Yes, regarding the Event Horizon Telescope network itself, this recent paper evaluates the efficacy of 40 new sites for observing submilimeter wavelengths at $\sim$ THz (really $\approx$ 300 GHz). They conclude that "A group of new sites with favorable transmittance and geographic placement leads to greatly enhanced imaging and science on horizon scales.

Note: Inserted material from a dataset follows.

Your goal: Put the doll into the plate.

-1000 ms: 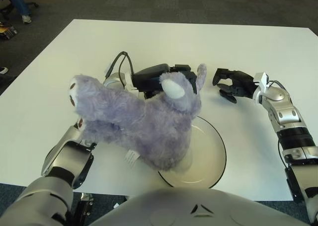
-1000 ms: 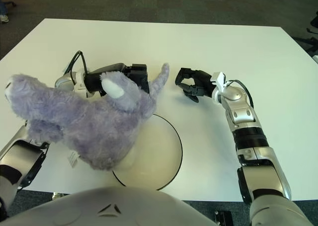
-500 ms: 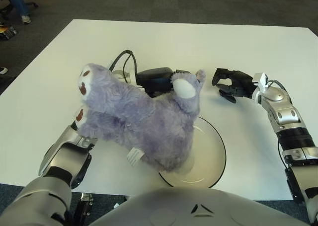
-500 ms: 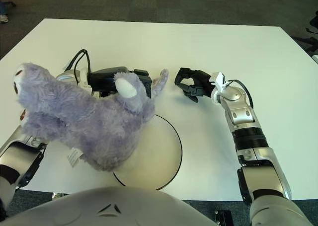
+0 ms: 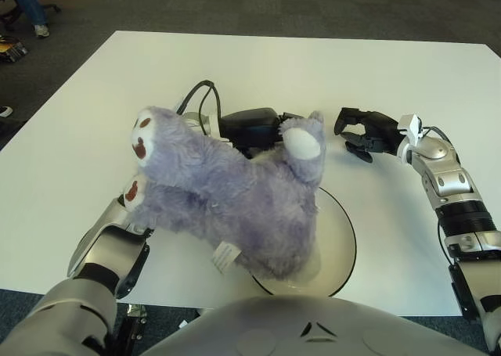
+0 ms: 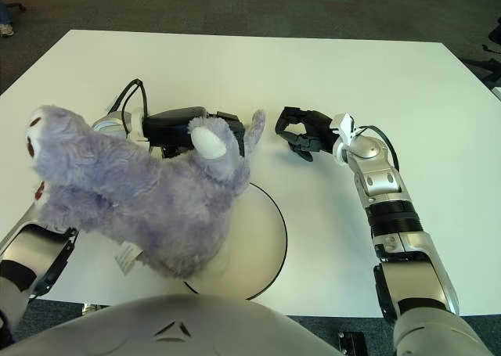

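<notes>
Purple and fluffy, the doll (image 5: 235, 203) is lying on its side across the left part of the plate (image 5: 338, 239), its lower body resting over the plate's rim and its head and feet reaching out to the left above the white desk (image 5: 313, 74). The left robot hand (image 5: 258, 127) is sitting just behind the doll, its dark fingers pressing into the fur near the white-lined ear and gripping the toy. The right robot hand (image 5: 362, 134) is hanging to the right of the doll, apart from it and beyond the plate, its fingers curling loosely around nothing.
</notes>
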Motion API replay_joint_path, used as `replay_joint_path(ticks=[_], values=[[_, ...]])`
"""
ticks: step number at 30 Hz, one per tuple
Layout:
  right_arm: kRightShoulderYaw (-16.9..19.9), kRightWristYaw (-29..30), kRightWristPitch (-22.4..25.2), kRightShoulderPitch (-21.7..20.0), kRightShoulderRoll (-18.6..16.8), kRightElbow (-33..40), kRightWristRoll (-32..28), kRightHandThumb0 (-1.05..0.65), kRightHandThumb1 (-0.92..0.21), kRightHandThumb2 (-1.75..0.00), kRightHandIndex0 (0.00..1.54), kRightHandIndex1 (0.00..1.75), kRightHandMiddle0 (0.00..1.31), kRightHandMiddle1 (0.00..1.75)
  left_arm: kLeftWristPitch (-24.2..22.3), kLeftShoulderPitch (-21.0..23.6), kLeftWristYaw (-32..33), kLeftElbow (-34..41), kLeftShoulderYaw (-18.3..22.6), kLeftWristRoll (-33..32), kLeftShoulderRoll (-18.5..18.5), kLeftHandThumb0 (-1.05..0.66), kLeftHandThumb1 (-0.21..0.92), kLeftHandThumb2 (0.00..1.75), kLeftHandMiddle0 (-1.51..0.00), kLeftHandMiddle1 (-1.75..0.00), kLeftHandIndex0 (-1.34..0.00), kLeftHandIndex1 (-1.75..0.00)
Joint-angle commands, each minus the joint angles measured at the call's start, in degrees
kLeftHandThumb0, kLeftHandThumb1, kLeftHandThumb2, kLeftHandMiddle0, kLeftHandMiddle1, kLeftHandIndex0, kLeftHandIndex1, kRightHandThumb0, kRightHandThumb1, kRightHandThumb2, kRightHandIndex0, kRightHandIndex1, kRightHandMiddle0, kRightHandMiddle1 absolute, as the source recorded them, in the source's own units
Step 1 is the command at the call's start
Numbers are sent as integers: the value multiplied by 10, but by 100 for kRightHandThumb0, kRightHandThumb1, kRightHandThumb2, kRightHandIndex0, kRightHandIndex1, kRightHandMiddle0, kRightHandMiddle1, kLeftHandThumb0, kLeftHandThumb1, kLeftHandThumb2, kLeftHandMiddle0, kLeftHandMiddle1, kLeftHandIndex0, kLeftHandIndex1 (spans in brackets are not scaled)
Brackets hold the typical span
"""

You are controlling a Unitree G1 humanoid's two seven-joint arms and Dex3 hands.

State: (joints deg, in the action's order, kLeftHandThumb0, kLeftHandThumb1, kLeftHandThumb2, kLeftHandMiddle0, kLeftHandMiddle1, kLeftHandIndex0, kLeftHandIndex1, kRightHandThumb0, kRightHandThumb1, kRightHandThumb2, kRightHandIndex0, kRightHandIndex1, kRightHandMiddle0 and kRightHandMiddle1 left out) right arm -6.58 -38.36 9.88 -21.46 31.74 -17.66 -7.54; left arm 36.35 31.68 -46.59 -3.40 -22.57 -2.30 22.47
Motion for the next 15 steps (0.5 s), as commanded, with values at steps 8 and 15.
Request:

On a longer developmental timescale, there's also this white paper which proposes a space-based observatory TeraHertz Exploration and Zooming-in for Astrophysics (THEZA), which would aim to observe the THz regime. From the abstract:

The concept will open up a sizeable range of hitherto unreachable parameters of observational astrophysics. It unifies two major lines of development of space-borne radio astronomy of the past decades: Space VLBI (Very Long Baseline Interferometry) and mm- and sub-mm astrophysical studies with "single dish" instruments. It also builds upon the recent success of the Earth-based Event Horizon Telescope (EHT) -- the first-ever direct image of a shadow of the super-massive black hole in the centre of the galaxy M87. As an amalgam of these three major areas of modern observational astrophysics, THEZA aims at facilitating a breakthrough in high-resolution high image quality studies in the millimetre and sub-millimetre domain of the electromagnetic spectrum.